Configuration (params_manager)

  • R6-based Config System: Introduced a robust, hierarchical configuration system with strict validation logic.
    • paramsScraper(): Dedicated configuration for generic web crawling and JS rendering.
    • paramsGoogleSearch(): Tailored configuration for Google Search API interactions including rate-limit management.
  • Deep Merging: Configuration methods now support nested path updates (e.g., cfg$set("selenium$host", ...)).
  • Validation: Built-in defensive programming with type-checking for integers, booleans, character vectors, and directory paths.
  • Export/Import functionality: Added $export() and $write_defaults() methods to support YAML-based configuration round-trips.

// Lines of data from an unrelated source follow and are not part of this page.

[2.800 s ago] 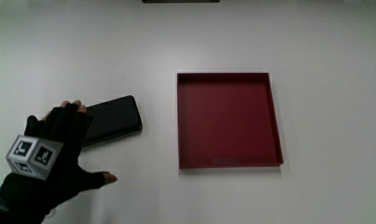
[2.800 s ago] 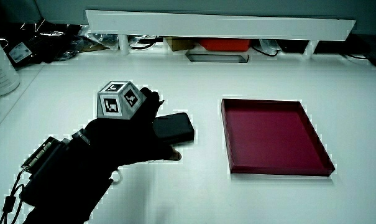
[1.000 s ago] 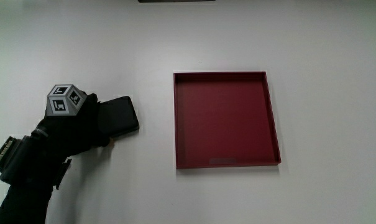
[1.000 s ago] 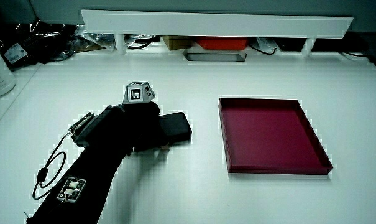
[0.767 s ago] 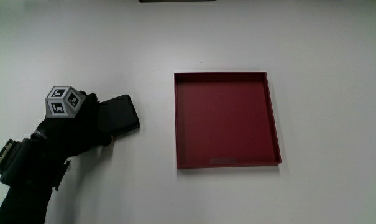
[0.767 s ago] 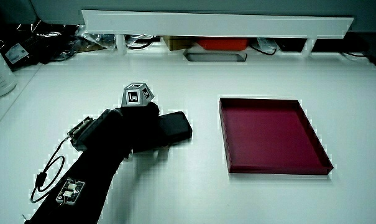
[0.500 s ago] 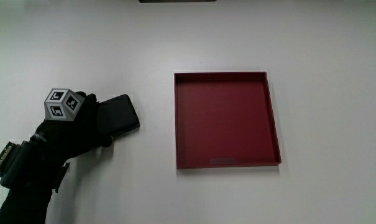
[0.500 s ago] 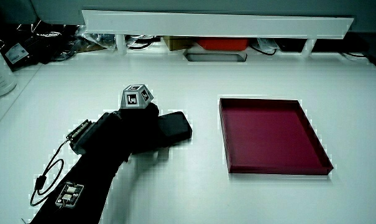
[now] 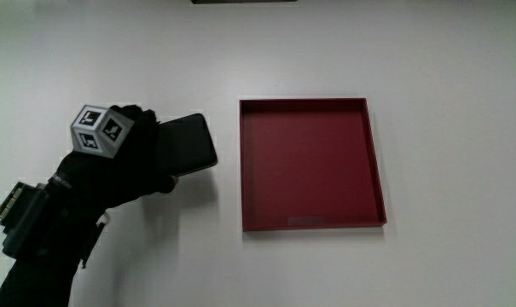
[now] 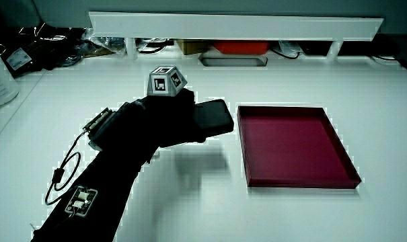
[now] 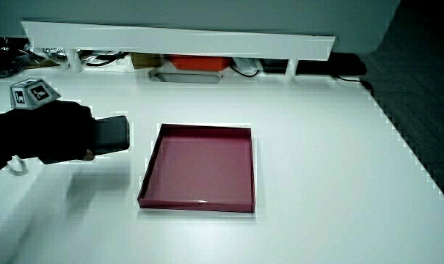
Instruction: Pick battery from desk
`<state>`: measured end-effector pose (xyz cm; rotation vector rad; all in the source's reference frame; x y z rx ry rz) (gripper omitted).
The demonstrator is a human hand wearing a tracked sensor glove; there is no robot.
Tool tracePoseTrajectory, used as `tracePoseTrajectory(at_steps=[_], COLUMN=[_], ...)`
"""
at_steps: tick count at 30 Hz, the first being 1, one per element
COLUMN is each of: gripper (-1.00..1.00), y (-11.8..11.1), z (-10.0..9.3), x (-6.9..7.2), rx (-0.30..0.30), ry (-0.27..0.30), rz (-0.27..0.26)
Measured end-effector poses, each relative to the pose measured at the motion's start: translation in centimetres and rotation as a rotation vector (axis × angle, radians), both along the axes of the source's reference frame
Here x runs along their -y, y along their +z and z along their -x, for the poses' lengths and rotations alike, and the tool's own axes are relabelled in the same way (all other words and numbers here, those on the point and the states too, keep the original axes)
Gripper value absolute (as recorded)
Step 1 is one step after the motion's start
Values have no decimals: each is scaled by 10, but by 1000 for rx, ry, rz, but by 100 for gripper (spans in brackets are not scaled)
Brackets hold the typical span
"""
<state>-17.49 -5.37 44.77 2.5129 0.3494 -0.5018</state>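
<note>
Whereas half a second earlier it lay on the desk (image 9: 343,51), the battery (image 9: 188,145) now hangs lifted, shadow beneath, clamped in the hand (image 9: 125,162). It sits at nine o'clock of the red tray (image 9: 310,222); the pick appears complete.

Hand (image 9: 125,166) raised w/ fingers curled, gripping.

Battery (image 9: 188,145) half under hand (image 9: 121,166)
</note>
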Motion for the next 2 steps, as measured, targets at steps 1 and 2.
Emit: tracePoseTrajectory(at_steps=[1,2], gripper=[100,100], y=[3,-9], z=[-5,-15], x=[2,3], rx=[-4,1], ry=[10,40], rz=[22,-17])
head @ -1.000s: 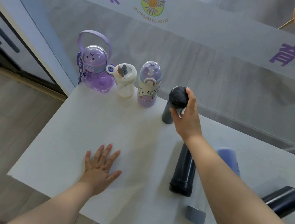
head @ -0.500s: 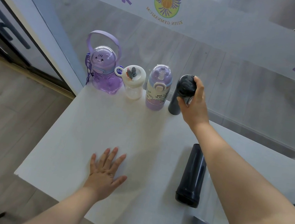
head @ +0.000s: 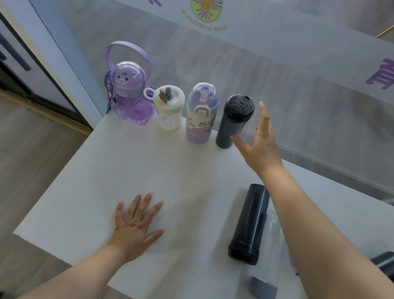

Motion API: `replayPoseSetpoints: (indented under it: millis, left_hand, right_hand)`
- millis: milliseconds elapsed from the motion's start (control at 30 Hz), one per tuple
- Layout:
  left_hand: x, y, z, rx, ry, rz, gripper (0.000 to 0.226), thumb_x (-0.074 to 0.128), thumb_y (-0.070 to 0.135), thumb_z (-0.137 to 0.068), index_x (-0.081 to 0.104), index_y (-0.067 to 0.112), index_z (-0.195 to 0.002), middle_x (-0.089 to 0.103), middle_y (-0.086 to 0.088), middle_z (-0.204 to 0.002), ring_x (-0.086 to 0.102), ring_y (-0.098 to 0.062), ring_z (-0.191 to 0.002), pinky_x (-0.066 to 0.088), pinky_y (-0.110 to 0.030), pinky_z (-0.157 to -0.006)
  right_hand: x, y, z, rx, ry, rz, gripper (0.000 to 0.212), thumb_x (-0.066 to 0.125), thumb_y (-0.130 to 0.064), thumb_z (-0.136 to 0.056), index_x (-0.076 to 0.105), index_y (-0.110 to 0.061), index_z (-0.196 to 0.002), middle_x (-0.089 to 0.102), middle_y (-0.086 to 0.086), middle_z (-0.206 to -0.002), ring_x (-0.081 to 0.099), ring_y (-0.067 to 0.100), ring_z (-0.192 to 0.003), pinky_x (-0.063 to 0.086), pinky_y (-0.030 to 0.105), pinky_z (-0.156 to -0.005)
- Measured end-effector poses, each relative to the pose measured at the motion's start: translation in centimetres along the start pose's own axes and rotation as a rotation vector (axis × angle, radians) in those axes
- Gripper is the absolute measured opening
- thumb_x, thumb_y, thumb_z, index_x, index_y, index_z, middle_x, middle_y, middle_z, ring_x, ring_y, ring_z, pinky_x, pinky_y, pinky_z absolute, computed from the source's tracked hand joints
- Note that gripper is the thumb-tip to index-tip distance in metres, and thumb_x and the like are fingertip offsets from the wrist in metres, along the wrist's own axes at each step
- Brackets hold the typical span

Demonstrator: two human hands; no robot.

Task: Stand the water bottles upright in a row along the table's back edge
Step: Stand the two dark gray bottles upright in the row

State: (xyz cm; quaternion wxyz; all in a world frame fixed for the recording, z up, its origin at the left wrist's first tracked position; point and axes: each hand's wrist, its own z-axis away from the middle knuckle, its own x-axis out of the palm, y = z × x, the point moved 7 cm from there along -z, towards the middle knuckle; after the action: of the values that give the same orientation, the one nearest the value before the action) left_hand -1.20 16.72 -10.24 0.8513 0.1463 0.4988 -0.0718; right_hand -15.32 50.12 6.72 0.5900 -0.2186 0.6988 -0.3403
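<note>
Table point(head: 116, 178), white and wide, carries everything here and stands against a glass wall point(head: 300, 93) with purple letters. The right hand point(head: 259, 143) is spread wide, fingers apart, and grasps nothing; its thumb tip is just beside the lower body of the dark grey bottle point(head: 232, 121), and I cannot tell if it touches. The left hand point(head: 135, 227) lies flat on the table with palm down and fingers spread, holding nothing.

Four bottles stand upright in a row along the back edge. From left to right they are the purple round bottle point(head: 129, 91) with a loop handle and a strap, the small clear bottle point(head: 169, 107) with a white lid, the lilac bottle point(head: 201, 114) with printed words, and then the dark grey bottle.

Three more bottles lie on their sides near the right part of the table. A black bottle point(head: 249, 222) lies just left of the right forearm. Beside it, partly under the arm, lies a clear bottle point(head: 267, 260) with a grey cap. Another dark bottle point(head: 392, 268) shows at the right edge, behind the arm.
</note>
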Motion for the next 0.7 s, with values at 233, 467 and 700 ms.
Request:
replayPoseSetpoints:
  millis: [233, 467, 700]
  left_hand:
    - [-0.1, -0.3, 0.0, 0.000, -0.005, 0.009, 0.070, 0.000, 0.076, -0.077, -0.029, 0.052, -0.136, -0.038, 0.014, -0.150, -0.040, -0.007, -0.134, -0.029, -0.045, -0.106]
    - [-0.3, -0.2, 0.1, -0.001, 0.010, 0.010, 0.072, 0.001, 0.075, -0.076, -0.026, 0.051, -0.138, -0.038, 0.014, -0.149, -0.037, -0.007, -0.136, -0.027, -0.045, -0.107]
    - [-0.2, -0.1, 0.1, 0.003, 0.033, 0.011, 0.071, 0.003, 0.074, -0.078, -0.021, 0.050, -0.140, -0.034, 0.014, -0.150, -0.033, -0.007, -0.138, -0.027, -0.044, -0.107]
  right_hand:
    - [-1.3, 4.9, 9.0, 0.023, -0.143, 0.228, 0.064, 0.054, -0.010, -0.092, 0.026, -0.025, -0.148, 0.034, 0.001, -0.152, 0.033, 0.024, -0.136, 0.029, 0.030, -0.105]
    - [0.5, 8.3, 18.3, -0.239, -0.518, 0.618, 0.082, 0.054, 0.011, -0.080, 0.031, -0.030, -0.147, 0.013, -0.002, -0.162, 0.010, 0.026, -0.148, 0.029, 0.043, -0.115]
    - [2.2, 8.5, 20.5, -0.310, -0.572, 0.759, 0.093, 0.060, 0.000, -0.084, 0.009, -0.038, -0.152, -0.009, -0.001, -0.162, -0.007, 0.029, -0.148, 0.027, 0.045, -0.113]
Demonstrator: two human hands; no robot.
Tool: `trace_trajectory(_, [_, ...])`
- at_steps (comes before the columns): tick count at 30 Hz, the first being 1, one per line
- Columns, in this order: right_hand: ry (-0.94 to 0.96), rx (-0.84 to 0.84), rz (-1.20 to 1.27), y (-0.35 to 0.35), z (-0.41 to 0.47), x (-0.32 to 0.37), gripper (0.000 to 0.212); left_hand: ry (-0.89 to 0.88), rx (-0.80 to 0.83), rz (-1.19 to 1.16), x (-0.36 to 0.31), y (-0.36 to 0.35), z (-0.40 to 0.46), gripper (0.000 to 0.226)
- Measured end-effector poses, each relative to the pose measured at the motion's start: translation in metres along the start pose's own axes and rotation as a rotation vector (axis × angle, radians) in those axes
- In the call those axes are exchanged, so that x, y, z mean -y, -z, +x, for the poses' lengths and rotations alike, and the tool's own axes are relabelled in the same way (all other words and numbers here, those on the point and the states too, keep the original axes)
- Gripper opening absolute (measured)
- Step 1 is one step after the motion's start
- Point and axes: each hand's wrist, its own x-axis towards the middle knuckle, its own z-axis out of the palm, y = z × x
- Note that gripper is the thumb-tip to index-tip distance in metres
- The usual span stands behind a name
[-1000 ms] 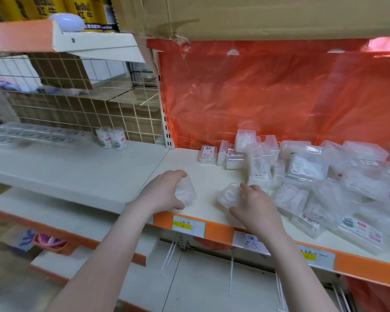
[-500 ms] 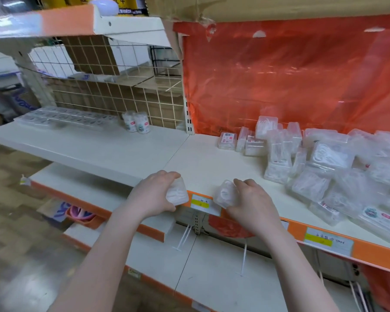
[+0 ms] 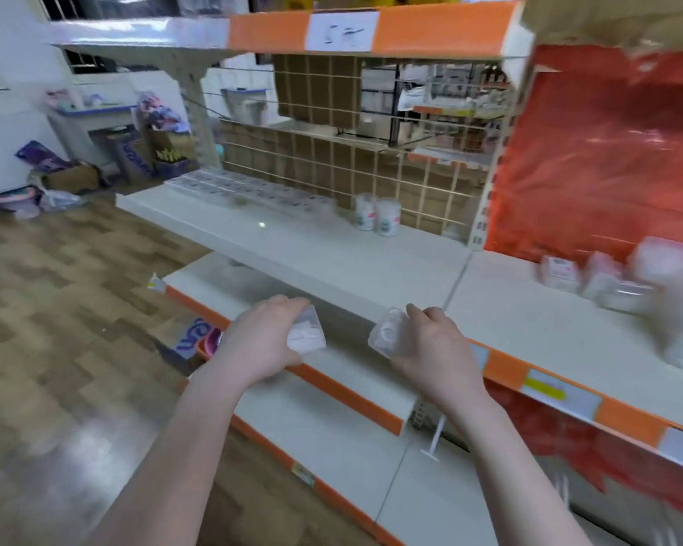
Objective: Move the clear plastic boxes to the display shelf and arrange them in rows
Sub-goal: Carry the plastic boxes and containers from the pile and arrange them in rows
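Since both boxes go to the white shelf, the left hand grips one clear box — the right hand grips another box.

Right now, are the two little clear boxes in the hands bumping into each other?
Apart. The head view shows the left box and the right box with a plain gap of shelf between them.
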Motion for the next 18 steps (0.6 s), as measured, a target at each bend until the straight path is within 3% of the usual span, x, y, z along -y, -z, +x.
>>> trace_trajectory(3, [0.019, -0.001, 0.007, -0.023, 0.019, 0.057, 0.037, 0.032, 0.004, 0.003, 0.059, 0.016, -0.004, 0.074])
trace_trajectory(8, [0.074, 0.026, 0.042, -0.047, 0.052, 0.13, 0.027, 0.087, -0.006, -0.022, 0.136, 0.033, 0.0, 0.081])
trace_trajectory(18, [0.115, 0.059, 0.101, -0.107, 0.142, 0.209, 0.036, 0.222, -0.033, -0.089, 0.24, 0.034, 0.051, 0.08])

Scraping Implementation (UrlScraper)

  • Hybrid Engine Support: Implemented a polymorphic scraping logic that switches between Selenium and httr (for high-speed static scraping) based on configuration.
  • Regex Extraction: Added the $regex_extract() method for high-performance data mining (e.g., extracting VAT/UID numbers or Email addresses) directly from the persistent database.
  • Compliance: Automated robots.txt enforcement with an internal cache to reduce overhead when hitting the same domain multiple times.
  • Graceful Termination: Implemented a $stop() signaling mechanism that allows parallel workers to finish their current URL and exit cleanly without corrupting the DuckDB file.

Documentation & Testing

  • Vignettes: Created a “Getting Started” guide covering dual-engine setup and production-ready docker-compose templates.
  • Unit Tests: Implemented testthat suite containing unit-tests, mainly for the configuration part.